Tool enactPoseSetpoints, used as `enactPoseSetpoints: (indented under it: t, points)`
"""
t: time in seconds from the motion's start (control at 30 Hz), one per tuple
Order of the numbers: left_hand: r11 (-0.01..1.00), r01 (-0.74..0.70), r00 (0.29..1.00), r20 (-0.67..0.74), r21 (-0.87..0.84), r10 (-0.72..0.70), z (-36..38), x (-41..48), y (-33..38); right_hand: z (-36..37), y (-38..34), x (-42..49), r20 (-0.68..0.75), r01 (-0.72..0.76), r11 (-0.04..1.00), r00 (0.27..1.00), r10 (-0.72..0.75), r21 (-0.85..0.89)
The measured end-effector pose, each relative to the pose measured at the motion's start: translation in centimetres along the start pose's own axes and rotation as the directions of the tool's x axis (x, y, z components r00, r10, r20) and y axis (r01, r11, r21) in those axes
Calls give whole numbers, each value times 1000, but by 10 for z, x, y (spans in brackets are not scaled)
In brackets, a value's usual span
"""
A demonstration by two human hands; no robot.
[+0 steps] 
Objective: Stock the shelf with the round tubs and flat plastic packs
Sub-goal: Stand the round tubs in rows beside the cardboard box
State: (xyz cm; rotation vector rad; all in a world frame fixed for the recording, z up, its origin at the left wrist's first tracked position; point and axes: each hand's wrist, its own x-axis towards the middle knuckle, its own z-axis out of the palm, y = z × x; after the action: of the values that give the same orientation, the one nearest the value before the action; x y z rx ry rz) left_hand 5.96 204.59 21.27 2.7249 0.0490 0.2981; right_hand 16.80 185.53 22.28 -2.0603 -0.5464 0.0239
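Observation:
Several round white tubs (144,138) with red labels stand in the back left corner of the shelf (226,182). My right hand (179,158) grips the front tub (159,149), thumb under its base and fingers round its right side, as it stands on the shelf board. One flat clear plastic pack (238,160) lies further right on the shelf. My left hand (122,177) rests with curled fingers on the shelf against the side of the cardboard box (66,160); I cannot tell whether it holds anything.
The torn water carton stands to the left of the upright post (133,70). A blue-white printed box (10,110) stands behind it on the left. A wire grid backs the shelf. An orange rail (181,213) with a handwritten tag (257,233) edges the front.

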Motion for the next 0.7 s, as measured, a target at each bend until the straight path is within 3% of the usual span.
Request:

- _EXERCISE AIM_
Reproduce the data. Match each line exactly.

- _ANSWER SECTION_
Tool enactPoseSetpoints, used as `enactPoseSetpoints: (indented under it: t, points)`
"""
t: time in seconds from the motion's start (control at 30 Hz), one per tuple
Order of the numbers: left_hand: r11 (-0.01..1.00), r01 (-0.74..0.70), r00 (0.29..1.00), r20 (-0.67..0.74), r21 (-0.87..0.84), r10 (-0.72..0.70), z (-36..38), x (-41..48), y (-33..38); right_hand: z (-36..37), y (-38..34), x (-42..49), r20 (-0.68..0.75), r01 (-0.72..0.76), r11 (-0.04..1.00), r00 (0.27..1.00), r10 (-0.72..0.75), r21 (-0.85..0.89)
The measured end-effector pose, each relative to the pose measured at the motion's start: translation in centimetres along the start pose's own axes and rotation as the directions of the tool's x axis (x, y, z components r00, r10, r20) and y axis (r01, r11, r21) in those axes
Calls give whole numbers, each value times 1000, but by 10 for z, x, y (spans in brackets are not scaled)
In brackets, a value's usual span
"""
A demonstration by two human hands; no robot.
[+0 steps] 
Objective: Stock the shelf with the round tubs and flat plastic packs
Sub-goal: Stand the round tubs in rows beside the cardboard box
State: (xyz cm; rotation vector rad; all in a world frame fixed for the recording, z up, its origin at the left wrist's first tracked position; point and axes: each hand's wrist, its own x-axis towards the middle knuckle, its own z-axis out of the palm, y = z × x; after the action: of the values that give the same orientation, the one nearest the value before the action; x y z rx ry rz) left_hand 5.96 204.59 21.27 2.7249 0.0490 0.2981; right_hand 16.80 185.53 22.28 -2.0603 -0.5464 0.0239
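Observation:
Several round white tubs (144,138) with red labels stand in the back left corner of the shelf (226,182). My right hand (179,158) grips the front tub (159,149), thumb under its base and fingers round its right side, as it stands on the shelf board. One flat clear plastic pack (238,160) lies further right on the shelf. My left hand (122,177) rests with curled fingers on the shelf against the side of the cardboard box (66,160); I cannot tell whether it holds anything.
The torn water carton stands to the left of the upright post (133,70). A blue-white printed box (10,110) stands behind it on the left. A wire grid backs the shelf. An orange rail (181,213) with a handwritten tag (257,233) edges the front.
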
Motion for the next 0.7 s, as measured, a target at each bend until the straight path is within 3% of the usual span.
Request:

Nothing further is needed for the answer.